1:18-32 - The Sinner is Guilty

                Paul first demonstrates that the gentile or lawless sinner can not use ignorance as an excuse.  He has his conciseness telling him exactly what God’s will is.  He then shows that pagans disregarded God and as a result God gave them over to their own lust and eventually depraved mind.

1:18-20 – The Sinner knows God

i           1:18 – God’s anger against all wickedness is revealed

ii         1:19 - God has made Himself evident to all

iii        1:20 - His divinity and power are displayed in nature

1:21-23 – Idolatry

i           Although they knew God they did not honor or give Him thanks

ii         Instead they became futile in their speculations and their foolish heart was darkened.  Thinking they were becoming smarter they became fools and began to worship images of men and beasts.

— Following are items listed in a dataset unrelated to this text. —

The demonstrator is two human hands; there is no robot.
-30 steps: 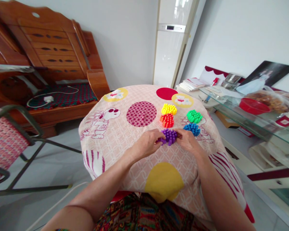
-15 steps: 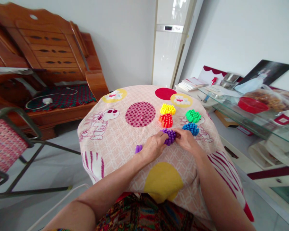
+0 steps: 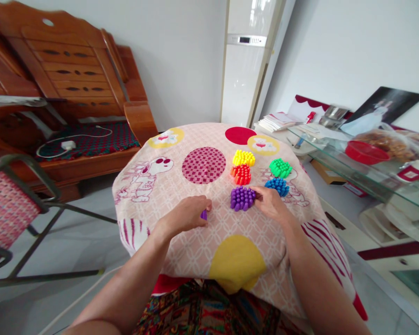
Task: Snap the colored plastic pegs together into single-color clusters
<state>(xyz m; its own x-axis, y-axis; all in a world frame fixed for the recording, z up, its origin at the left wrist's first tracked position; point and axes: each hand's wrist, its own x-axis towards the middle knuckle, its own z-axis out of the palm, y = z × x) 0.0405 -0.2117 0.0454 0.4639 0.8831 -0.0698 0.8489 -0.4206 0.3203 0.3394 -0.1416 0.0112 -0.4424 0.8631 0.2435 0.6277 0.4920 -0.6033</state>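
Observation:
On the cloth-covered table stands a tight cluster of small purple plastic pieces (image 3: 242,198) with rounded tops, seemingly upright. My right hand (image 3: 269,203) is against the cluster's right side, its fingers curled in and touching the outer pieces. To the left of the cluster, my left hand (image 3: 188,214) is closed around a few loose purple pieces (image 3: 204,215), mostly covered by its fingers. Behind the purple cluster, similar groups stand in red (image 3: 240,174) and yellow (image 3: 243,158). Blue pieces (image 3: 277,187) and green pieces (image 3: 280,168) are grouped beyond my right hand.
A patterned tablecloth (image 3: 181,195) covers the round table. At the right is a glass-topped cabinet (image 3: 335,149) with a red bowl (image 3: 366,152), papers and bags. A wooden bench (image 3: 73,83) and a woven chair (image 3: 12,209) stand at the left.
My left hand has let go of the purple cluster's left side and moved left, closing over the loose purple pieces there. My right hand has stayed at the cluster.

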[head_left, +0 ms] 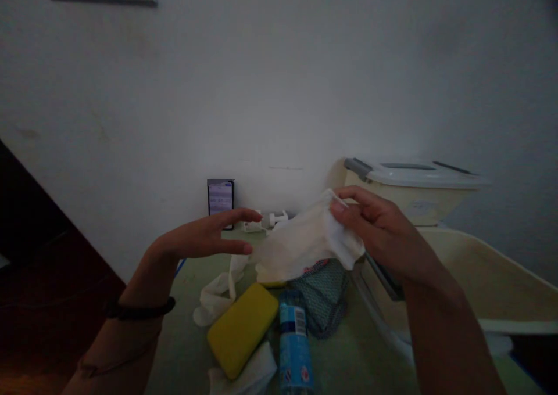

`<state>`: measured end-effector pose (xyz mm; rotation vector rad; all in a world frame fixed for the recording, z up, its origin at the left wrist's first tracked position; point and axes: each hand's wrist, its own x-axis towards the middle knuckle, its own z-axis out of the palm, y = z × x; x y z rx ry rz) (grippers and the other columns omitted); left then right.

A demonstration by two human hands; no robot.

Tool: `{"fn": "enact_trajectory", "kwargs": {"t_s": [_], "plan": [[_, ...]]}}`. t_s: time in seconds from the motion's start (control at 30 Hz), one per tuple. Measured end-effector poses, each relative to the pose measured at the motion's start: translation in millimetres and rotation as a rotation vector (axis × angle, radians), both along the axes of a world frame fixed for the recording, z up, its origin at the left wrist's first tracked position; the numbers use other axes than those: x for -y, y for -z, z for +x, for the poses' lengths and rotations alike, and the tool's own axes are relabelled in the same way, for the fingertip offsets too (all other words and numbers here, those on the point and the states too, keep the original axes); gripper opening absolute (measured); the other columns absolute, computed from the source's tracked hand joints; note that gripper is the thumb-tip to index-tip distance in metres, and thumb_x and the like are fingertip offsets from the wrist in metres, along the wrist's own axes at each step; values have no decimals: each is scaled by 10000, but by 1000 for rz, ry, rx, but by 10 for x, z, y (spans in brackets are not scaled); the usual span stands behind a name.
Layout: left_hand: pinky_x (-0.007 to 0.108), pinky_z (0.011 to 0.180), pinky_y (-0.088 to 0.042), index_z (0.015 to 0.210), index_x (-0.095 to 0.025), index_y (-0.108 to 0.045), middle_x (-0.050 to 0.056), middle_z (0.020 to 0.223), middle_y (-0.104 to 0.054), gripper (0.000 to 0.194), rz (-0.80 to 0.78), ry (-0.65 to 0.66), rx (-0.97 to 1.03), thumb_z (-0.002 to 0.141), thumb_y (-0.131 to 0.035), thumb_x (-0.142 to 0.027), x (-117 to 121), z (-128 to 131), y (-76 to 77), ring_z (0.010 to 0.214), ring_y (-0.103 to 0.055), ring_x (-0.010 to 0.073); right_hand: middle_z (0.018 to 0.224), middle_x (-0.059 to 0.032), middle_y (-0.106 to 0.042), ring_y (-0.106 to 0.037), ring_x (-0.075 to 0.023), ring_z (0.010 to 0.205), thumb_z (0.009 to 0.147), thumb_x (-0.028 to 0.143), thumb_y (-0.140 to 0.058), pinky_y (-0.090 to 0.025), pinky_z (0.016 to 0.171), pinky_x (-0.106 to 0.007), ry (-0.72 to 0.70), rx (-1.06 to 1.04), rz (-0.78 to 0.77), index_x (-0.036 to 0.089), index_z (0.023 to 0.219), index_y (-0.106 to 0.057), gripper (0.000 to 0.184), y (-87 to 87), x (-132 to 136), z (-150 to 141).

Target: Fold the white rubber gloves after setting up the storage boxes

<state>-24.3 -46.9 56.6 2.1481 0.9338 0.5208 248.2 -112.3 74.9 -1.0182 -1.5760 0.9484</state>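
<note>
Blue printed bottle [295, 345], one, lower centre of the frame; yellow sponge [243, 328], one, left of it, lying partly over a crumpled white piece [257, 369]; teal mesh cloth [322, 296], right of the bottle. Left hand [211, 235], left of centre: thumb and fingers spread apart, grasping nothing. Right hand [381, 229], right of centre: thumb and fingers pinched on a thin white sheet [296, 247], which hangs mid-frame, its left end near the left fingertips. Cream tub [488, 273], right. Beyond: phone [221, 196], upright, centre-left; lidded box [405, 203], right.
</note>
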Motion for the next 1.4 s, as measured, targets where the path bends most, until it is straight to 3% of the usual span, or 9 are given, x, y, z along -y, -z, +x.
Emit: {"fn": "enact_trajectory", "kwargs": {"t_s": [0.07,0.13,0.37,0.5,0.63,0.8,1.03,1.2,1.4], "plan": [[402,1015,-423,1239,-227,-529,87,1288,-591,493,137,64,21,788,-690,-343,141,140,-93,1192,-543,235,574,47,-543,-457,-83,438,874,387,-572,-337,385,-185,-83,95,-35,193,950,-602,210,9,27,-74],[346,962,-467,1159,-196,-536,75,1155,-632,390,219,180,160,815,-660,-331,266,271,-144,1104,-589,201,599,39,-547,-451,-79,461,887,393,-556,-313,390,-182,-132,177,-29,183,975,-615,236,36,34,-150],[191,651,-481,829,-178,-560,-18,762,-606,88,361,54,261,866,-608,-242,400,422,-151,712,-585,98,713,26,-602,-482,-76,550,878,318,-572,-361,451,-172,-281,250,2,188,998,-603,180,53,78,-216],[187,586,-473,810,-178,-540,-11,739,-587,102,297,-12,411,864,-602,-238,397,388,-164,655,-555,95,770,-4,-637,-566,-110,630,877,302,-563,-457,539,-215,-180,295,-11,183,961,-641,165,-30,138,-129],[155,519,-452,789,-186,-513,-28,702,-567,137,232,-6,573,843,-628,-235,426,398,-185,595,-526,76,722,-7,-614,-555,-120,610,861,377,-590,-462,540,-237,2,248,71,171,905,-642,217,-86,177,-98],[165,561,-496,927,-190,-551,-4,780,-640,145,178,31,539,830,-654,-220,501,456,-222,658,-603,93,746,-2,-619,-556,-115,609,849,425,-604,-460,540,-235,26,232,68,201,921,-640,238,-68,223,-184],[210,680,-506,869,-200,-663,5,815,-673,99,421,-101,399,789,-712,-232,504,343,-227,751,-621,123,694,6,-623,-575,-117,610,812,381,-662,-494,539,-219,13,253,107,208,884,-679,188,-128,266,-155],[236,730,-501,937,-244,-669,-3,862,-669,148,527,-111,355,801,-699,-192,501,269,-211,807,-627,135,761,-4,-669,-596,-115,601,817,373,-666,-525,535,-225,-4,237,116,224,921,-691,184,-138,261,-67],[250,705,-489,943,-239,-666,10,859,-658,149,596,-61,329,819,-664,-157,531,285,-235,801,-620,148,863,-17,-707,-648,-161,773,754,380,-738,-522,628,-255,-9,285,242,224,935,-681,246,-147,273,-78]]}}
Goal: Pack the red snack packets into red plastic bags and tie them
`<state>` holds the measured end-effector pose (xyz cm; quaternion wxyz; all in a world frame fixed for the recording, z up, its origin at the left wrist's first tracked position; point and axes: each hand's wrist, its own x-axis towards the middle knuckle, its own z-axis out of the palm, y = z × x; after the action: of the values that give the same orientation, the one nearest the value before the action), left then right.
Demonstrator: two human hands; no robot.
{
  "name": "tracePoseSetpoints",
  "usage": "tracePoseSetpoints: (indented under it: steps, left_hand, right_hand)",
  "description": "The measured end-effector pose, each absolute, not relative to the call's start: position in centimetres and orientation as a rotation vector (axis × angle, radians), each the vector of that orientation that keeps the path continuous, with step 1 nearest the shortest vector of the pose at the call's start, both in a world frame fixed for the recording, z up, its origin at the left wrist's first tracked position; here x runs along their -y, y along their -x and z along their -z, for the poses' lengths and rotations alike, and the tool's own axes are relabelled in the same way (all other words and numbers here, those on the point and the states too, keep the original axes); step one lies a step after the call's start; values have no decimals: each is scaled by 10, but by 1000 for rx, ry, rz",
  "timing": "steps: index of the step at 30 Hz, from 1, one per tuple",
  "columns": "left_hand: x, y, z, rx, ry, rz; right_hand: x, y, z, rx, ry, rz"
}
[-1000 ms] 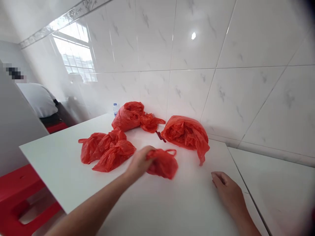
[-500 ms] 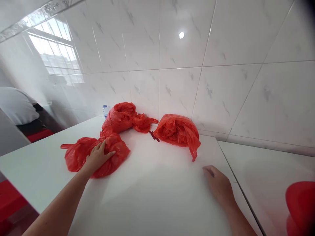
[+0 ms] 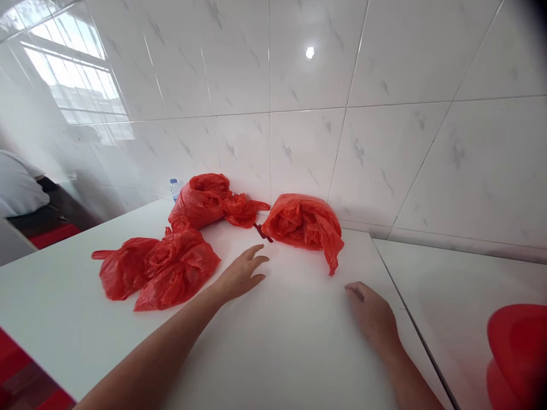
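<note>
My left hand (image 3: 243,273) is over the white table, holding nothing, its fingers apart and pointing towards a small dark red item (image 3: 262,232) whose kind I cannot make out. Left of that hand lies a crumpled red plastic bag (image 3: 179,270), apart from the fingers. My right hand (image 3: 374,313) rests on the table with its fingers curled in and nothing visible in them. Beyond it, against the wall, is a bulging red plastic bag (image 3: 303,222) with a loose end hanging towards me. Another full red plastic bag (image 3: 205,199) stands at the back left.
A clear bottle with a blue cap (image 3: 174,188) stands behind the back-left bag. The white table (image 3: 282,341) meets a tiled wall (image 3: 307,154), and a second table (image 3: 461,285) adjoins at the right. A red rounded object (image 3: 519,347) is at the right edge. A person (image 3: 19,185) sits far left.
My left hand has let go of the front-left red bag and moved right, its fingers now spread over the table. My right hand stays put. The view has shifted slightly.
</note>
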<state>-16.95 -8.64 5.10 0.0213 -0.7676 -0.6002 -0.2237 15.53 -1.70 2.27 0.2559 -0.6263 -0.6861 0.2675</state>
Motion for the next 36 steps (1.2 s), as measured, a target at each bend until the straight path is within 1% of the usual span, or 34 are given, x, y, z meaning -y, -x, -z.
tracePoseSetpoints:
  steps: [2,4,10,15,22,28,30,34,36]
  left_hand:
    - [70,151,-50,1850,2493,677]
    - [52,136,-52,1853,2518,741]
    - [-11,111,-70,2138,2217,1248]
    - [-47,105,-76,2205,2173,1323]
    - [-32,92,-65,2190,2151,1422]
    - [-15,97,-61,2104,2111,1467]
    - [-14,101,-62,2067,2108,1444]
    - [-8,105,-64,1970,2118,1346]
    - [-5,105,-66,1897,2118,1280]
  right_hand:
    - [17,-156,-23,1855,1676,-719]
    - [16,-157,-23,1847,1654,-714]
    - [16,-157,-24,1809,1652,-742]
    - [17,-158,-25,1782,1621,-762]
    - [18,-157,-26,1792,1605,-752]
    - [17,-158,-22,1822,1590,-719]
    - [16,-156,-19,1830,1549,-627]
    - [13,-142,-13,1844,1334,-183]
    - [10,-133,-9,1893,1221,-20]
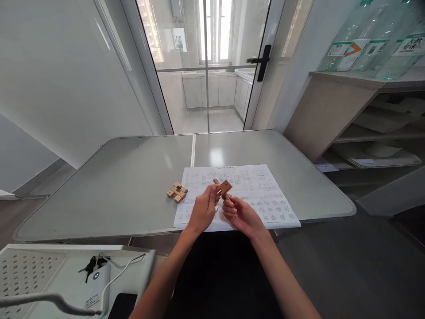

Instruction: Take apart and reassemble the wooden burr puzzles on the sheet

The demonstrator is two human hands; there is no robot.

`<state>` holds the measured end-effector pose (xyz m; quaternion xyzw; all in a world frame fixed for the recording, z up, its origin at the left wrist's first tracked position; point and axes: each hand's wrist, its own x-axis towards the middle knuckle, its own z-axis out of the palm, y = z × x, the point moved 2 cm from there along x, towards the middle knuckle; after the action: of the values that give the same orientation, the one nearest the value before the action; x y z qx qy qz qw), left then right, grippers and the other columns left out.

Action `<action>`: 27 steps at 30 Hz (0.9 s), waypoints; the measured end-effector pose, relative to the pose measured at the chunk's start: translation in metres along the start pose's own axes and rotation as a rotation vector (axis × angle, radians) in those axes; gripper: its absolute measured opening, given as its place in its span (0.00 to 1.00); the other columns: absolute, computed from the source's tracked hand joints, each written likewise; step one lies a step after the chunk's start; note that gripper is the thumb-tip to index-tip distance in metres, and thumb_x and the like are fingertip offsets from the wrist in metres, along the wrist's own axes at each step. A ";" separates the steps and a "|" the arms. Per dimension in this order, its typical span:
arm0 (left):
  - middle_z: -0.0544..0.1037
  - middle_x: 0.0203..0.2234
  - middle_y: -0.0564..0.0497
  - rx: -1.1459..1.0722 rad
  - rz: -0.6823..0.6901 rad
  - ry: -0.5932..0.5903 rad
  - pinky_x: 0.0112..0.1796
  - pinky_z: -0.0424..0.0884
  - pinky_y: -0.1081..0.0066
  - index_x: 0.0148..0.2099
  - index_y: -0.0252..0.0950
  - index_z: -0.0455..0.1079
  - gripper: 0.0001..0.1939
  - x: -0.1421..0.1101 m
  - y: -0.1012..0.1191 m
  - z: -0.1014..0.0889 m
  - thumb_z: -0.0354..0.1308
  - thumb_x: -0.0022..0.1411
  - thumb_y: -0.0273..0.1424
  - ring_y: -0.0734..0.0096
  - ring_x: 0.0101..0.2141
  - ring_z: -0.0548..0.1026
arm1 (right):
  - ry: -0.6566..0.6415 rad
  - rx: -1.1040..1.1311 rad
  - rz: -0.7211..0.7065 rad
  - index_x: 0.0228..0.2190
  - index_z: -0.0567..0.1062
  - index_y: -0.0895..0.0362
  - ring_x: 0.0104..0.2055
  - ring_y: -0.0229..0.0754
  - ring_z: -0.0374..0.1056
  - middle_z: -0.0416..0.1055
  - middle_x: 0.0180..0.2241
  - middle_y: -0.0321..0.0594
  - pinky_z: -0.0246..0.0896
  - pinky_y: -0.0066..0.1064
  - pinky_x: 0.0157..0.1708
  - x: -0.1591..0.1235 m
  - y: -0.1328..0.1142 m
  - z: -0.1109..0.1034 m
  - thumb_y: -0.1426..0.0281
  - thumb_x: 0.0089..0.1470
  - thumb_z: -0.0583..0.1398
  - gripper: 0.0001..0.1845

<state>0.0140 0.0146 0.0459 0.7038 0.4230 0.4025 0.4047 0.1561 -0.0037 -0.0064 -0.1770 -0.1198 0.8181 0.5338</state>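
My left hand (pixel 203 209) is closed on some wooden puzzle pieces (pixel 225 188), which it holds just above the printed sheet (pixel 279 208). My right hand (pixel 241 214) pinches the lower end of the same pieces from the right. They look like notched wooden bars crossing one another, and my fingers cover part of them. To the left, more wooden puzzle pieces (pixel 178 192) lie grouped at the sheet's left edge. Rows of small line drawings cover the sheet.
The grey folding table (pixel 109 186) has a seam down its middle. At lower left a white cart (pixel 66 261) carries keys, a white box, a cable and a dark phone. A shelf (pixel 335 102) with large plastic bottles stands right; a glass door (pixel 186 88) is behind.
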 end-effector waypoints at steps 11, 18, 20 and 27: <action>0.82 0.34 0.50 0.422 0.048 0.038 0.32 0.67 0.69 0.54 0.41 0.67 0.15 -0.003 -0.005 0.003 0.40 0.80 0.35 0.62 0.31 0.80 | -0.021 0.129 0.028 0.32 0.65 0.54 0.20 0.30 0.54 0.59 0.24 0.28 0.58 0.18 0.19 0.001 0.005 -0.008 0.77 0.64 0.63 0.12; 0.84 0.37 0.50 0.500 0.084 0.029 0.32 0.68 0.70 0.55 0.42 0.66 0.13 -0.003 -0.008 0.004 0.41 0.79 0.32 0.62 0.31 0.81 | -0.029 0.145 0.033 0.33 0.66 0.55 0.20 0.30 0.54 0.60 0.24 0.28 0.59 0.18 0.19 0.002 0.007 -0.010 0.76 0.64 0.63 0.11; 0.84 0.37 0.49 0.527 0.098 0.039 0.32 0.68 0.70 0.54 0.41 0.66 0.13 -0.003 -0.007 0.004 0.41 0.79 0.31 0.62 0.32 0.81 | -0.029 0.141 0.032 0.33 0.66 0.55 0.20 0.30 0.55 0.60 0.24 0.28 0.59 0.18 0.19 0.002 0.007 -0.010 0.76 0.64 0.63 0.11; 0.83 0.35 0.49 0.547 0.060 0.040 0.30 0.65 0.69 0.53 0.41 0.66 0.14 0.000 -0.005 0.004 0.40 0.80 0.34 0.61 0.29 0.80 | -0.033 0.121 0.039 0.32 0.66 0.54 0.20 0.30 0.54 0.60 0.24 0.28 0.59 0.19 0.19 -0.001 0.006 -0.008 0.76 0.65 0.63 0.12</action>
<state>0.0165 0.0152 0.0396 0.7910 0.5029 0.2990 0.1791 0.1549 -0.0066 -0.0160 -0.1329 -0.0754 0.8369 0.5256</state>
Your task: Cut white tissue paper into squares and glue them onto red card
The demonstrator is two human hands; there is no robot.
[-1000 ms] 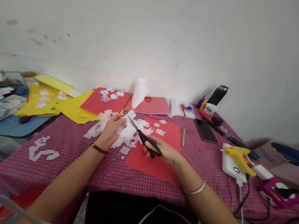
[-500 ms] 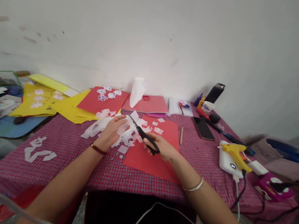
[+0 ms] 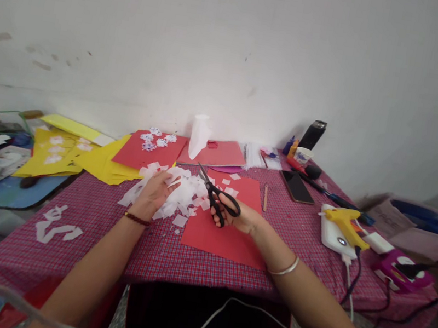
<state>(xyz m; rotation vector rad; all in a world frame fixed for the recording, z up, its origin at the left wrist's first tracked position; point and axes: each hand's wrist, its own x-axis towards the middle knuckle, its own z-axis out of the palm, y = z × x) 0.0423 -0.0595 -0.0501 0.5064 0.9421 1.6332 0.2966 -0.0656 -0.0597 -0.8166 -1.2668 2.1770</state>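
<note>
My right hand [image 3: 236, 214] grips black-handled scissors [image 3: 220, 197] by the finger loops. Their blades point up and to the left, slightly apart, over the edge of the paper pile. At the left of that heap of white paper pieces [image 3: 187, 192], my left hand [image 3: 155, 190] has its fingers curled around a white paper piece [image 3: 175, 181], partly hidden by them. Below the scissors lies a red sheet [image 3: 219, 241], with several small white paper squares [image 3: 231, 192] on its upper part.
A folded white paper [image 3: 198, 138] stands near the wall. Red sheets [image 3: 129, 152] with paper flowers and yellow sheets [image 3: 113, 164] lie at the left. At the right are a phone [image 3: 297, 187], a yellow glue gun [image 3: 345, 224], a power bank [image 3: 330, 237] and a dark flask [image 3: 312, 135].
My left hand has moved left and down, away from the scissors. The scissors have turned more upright and their handles have spread. More white paper shows in the heap.
</note>
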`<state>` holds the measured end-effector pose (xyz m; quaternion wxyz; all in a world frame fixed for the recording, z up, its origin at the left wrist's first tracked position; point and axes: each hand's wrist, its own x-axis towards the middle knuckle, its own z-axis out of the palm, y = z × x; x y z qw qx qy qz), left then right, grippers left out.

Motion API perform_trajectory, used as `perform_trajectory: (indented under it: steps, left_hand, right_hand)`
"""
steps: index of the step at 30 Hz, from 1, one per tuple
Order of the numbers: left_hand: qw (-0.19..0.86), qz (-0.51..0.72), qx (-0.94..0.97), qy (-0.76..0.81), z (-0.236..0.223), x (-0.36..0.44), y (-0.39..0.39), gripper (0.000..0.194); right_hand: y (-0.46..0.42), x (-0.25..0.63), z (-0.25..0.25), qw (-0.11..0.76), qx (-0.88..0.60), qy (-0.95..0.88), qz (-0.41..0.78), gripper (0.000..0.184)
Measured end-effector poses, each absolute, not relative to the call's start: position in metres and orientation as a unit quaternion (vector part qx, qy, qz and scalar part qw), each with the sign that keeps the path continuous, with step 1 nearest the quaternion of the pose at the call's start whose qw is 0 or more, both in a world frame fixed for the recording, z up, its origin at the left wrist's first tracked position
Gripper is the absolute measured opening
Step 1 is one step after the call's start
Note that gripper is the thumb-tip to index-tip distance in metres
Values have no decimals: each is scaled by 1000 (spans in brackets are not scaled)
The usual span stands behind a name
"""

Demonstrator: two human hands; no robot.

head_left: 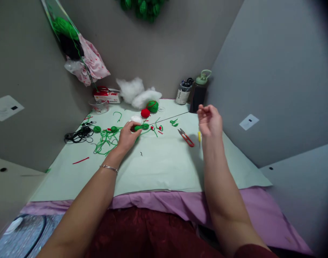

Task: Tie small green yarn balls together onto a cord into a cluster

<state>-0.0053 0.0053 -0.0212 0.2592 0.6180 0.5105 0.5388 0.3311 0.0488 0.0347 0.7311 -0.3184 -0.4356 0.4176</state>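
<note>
My left hand (128,136) pinches a small green crocheted piece (145,126) just above the table. From that piece a thin dark thread (169,118) runs taut up and to the right. It is lost against the dark bottle close to my raised right hand (210,120), whose fingers are curled together at the thread's end. A needle there is too small to make out. Red-handled thread snips (187,138) lie left of my right wrist, and a slim yellow-handled tool (199,137) is beside it. Small red-and-green pieces (160,128) lie right of my left hand.
Tangled green yarn (103,143) and black yarn (82,134) spread at the left. Behind are white stuffing (135,93), a red yarn ball (145,113), a green ball (152,106), a clear bowl (99,106), a pen holder (182,94) and a bottle (198,95). Partition walls enclose the table.
</note>
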Motion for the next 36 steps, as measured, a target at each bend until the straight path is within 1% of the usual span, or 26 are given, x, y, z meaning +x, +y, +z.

1:24-26 - The Devolution of the Sinner

i           So God allowed them to follow the lusts of their hearts

ii         So that their bodies would be dishonored among them

iii        They worship creation rather than man

iv       That’s why God gave them over to “degrading passions”

v         1:26-27 – People turned to Homosexuality­

a)      Women

b)      Men

c)       Consequences

vi       1:28 - And since they did not think it proper to acknowledge God, He abandoned them to their foolish thoughts

1:27-32 - The State of the Sinner

i           1:29-31 – they are filled with all unrighteousness

ii         1:32 - And even though they know that those who do these things deserve death, not only do they continue to do these things, they encourage others to do them.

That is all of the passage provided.